Scientific Name: Carum carvi
Vernacular names: cumin of the meadows, chervis, anise of the meadows, false anise, anise of the Vosges
Warm and slightly peppery aroma, the caraway recalls the flavor of fennel or anise, with the spiciness of eucalyptus.
Very present in the kitchens of Northern and Eastern Europe, it is very popular with sauerkraut, cabbage soup, cabbage salad, goulash, pot au feu, potatoes or cheese. White.
It is found in liqueurs such as kummel, aquavit, schnapps or gin. The caraway is also present alongside gouda, munster or even sausages and meat preparations. You can also flavor breads and pastries.
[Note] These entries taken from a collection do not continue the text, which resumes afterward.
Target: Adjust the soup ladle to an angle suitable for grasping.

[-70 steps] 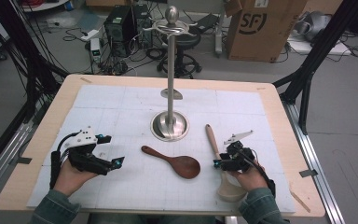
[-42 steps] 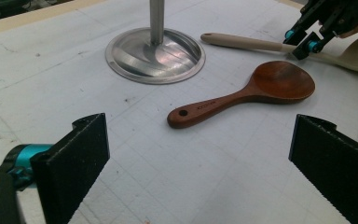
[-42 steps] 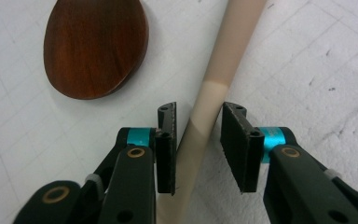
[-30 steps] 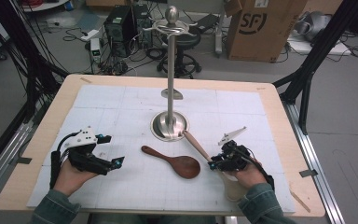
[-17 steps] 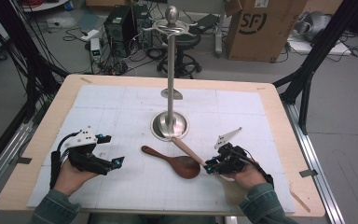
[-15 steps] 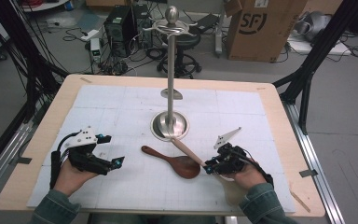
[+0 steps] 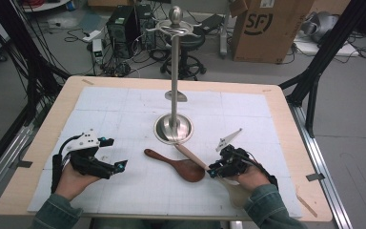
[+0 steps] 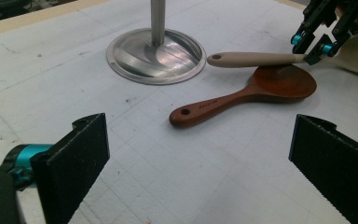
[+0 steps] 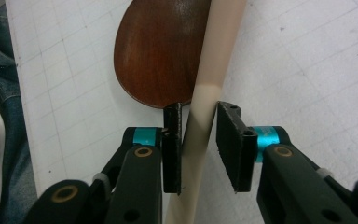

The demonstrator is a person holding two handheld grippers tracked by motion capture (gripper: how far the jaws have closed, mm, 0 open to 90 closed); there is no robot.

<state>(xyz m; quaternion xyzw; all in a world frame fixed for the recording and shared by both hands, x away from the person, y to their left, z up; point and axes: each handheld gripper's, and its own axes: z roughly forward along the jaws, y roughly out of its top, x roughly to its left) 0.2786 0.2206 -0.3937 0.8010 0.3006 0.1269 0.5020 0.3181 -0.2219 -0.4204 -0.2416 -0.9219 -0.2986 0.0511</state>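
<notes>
A dark brown wooden spoon (image 7: pixel 183 165) lies flat on the white grid mat, its bowl (image 9: pixel 158 51) near my right gripper (image 7: pixel 212 171). That gripper is shut on the beige handle of a spatula (image 7: pixel 190 156). Its jaws have just been opening a little, with the handle (image 9: pixel 219 46) still between the pads (image 9: pixel 172 140). The handle (image 8: pixel 251 59) hangs level just above the spoon's bowl (image 8: pixel 284 81) and points at the stand's base (image 7: pixel 173 128). The spatula's pale head lies under the hand. My left gripper (image 7: pixel 113 152) rests at the mat's left, open, with nothing between its jaws (image 8: pixel 196 163).
A tall metal utensil stand (image 7: pixel 174 71) rises from a round base at the mat's middle, with hooks at its top. The wooden table edge (image 7: pixel 162 210) runs close behind both hands. A cardboard box (image 7: pixel 267 28) and computer gear stand on the floor beyond.
My right gripper has swung the spatula handle from pointing away to pointing left toward the stand base, and shifted left, so that the handle now crosses the spoon's bowl. The left gripper has stayed put.
</notes>
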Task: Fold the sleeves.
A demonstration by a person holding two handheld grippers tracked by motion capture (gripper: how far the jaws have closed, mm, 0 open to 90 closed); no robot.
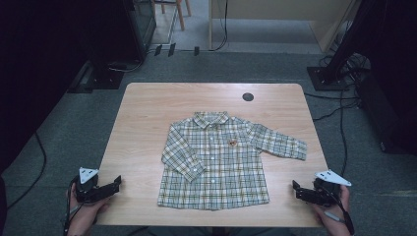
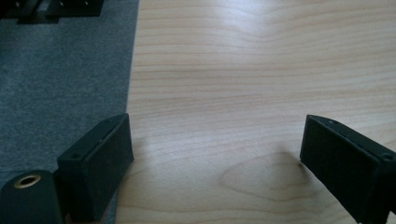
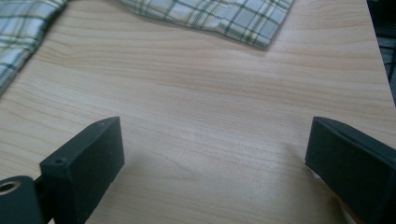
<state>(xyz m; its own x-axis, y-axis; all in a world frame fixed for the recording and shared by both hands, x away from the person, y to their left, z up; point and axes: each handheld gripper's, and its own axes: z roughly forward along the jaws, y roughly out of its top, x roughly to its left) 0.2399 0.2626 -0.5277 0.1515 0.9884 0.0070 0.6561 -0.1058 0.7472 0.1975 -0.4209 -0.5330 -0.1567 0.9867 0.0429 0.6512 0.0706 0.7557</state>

Antispasmodic, the caraway fights flatulence and promotes digestion. It also promotes lactation. Its seeds are diuretic, expectorant and fortifying. In addition, chewing a few seeds freshens the breath.
Carvi has been used since prehistoric times. It has indeed found its trace in some archaeological sites.
The Egyptians used them to ward off evil spirits from their graves, the Romans used them to flavor the bread, and the caraway is used in the preparation of filters of love in the Middle Ages: it was considered preserve from infidelity ...
Dioscoride quotes him for his medicinal use.
Can reach up to 60 cm high, the caraway has a downy foliage and likes the fresh soils and limestone.